Mexico offers an entryway into the market. It is Latin America’s second largest economy and has a solid base of U.S and European multinational companies. In addition, existing trade agreements with the U.S. facilitate operational issues such as financial transfers and logistics.
Latin America is a market that will require in-language delivery to ensure your competitiveness. You can leverage the Spanish-language content you develop for Mexico for the three largest Spanish-speaking markets in South America: Argentina, Chile, and Colombia.
Brazil is South America’s largest market and, depending on the indicators used, the largest market in Latin America. US and European corporations place it within their Latin America regional structure. But because it is a Portuguese-speaking market, the Brazil units tend to duplicate the organizational structure that exist at the regional level. So, it is possible that the Brazil unit might have its own VP of sales and L&D managers, who are peers with their regional colleagues. A sustained presence in Brazil will require content in Portuguese.
Setting up a local presence in Latin America
Chile’s capital, Santiago, is becoming a hub for headquarters of Latin American subsidiaries of American and European companies. In addition, Brazil’s Sao Paulo is also the base for many regional subsidiaries.

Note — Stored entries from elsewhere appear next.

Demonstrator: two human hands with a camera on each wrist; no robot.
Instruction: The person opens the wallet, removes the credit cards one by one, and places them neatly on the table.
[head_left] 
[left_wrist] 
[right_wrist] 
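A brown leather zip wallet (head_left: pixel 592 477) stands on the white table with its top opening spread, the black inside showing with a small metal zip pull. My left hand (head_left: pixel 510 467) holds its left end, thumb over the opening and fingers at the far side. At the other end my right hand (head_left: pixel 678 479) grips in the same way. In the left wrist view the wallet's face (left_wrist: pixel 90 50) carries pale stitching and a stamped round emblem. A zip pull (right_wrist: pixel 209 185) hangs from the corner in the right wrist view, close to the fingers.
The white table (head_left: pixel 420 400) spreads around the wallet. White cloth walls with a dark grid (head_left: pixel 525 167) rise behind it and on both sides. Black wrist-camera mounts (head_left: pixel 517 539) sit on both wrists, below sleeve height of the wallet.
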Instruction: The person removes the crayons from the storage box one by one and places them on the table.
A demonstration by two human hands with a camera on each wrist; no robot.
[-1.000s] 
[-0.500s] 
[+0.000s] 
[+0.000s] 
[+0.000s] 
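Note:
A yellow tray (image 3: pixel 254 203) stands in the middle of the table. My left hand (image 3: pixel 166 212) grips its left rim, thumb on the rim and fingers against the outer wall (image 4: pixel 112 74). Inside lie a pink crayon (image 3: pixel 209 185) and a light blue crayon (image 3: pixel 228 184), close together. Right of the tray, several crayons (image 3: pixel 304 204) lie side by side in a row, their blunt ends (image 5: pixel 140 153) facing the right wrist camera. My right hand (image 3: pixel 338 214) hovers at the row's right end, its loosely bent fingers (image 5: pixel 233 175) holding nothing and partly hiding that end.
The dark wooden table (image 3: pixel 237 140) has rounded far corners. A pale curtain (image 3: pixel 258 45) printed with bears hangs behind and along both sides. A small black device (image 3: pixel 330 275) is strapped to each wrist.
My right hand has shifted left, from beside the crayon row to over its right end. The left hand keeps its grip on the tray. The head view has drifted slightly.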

I mentioned earlier that Mexico is a smart entry point for the Latin American market. Puerto Rico is another one. U.S. corporations group this Spanish-speaking U.S. territory in different ways. Some include it within the Latin America region, while for others it is part of a sub-region of the U.S. market. This distinction is important as you identify the key contacts within an organization to help sell your training to a Puerto Rican subsidiary.
Accessibility and operational simplicity resulting from Puerto Rico’s use of the U.S. dollar and laws make it an appealing first foray into the Latin American market. It is not a convenient regional headquarters due to its low intraregional transportation connectivity.
While it is feasible to have a sustained international presence by working with only subsidiaries of U.S. or European companies, a long-term strategy requires development of local markets.
The good news is that there is potential to grow. Europe has a formidable base of home-grown multinational companies and they represent a fourth of Fortune’s 2000 Global List. There are names familiar to American consumers among the largest European public companies: Shell, Volkswagen, Allianz, Santander, Nestle, Novartis, and Siemens.
Multilatinas -- homegrown Latin American multinationals whose revenue, operations, and customers are within the region -- offer an opportunity to grow locally. It is interesting to note that they are heavily concentrated in Chile. According to a Deloitte report, companies based in Chile are responsible for 50% of Multilatina revenue. Even bigger countries, such as Brazil and Mexico, have smaller concentrations: 14% and 11%, respectively. America Movil (Mexico), Latam Airlines (Chile), Embraer (Brazil), and Despegar.com (Argentina), are examples of Multilatinas.
Based on my personal experience, it is possible to sustain U.S-level pricing and margins when marketing to European and Latin American multinationals (including the overseas subsidiaries of American companies). That will not be the case when, in a second stage, you target domestic, middle-market firms. Thus, it is important to contemplate, early in the expansion process, pricing power and margins associated with different national markets if you plan to market to smaller, local firms, in the longer term.
Marcelo Morichi is multilingual facilitator with over ten years of experience. He has facilitated Challenger™ sales, coaching, and negotiation workshops in over fifteen countries. He facilitates in English, Spanish, Italian, and Portuguese, and is based in Washington, D.C.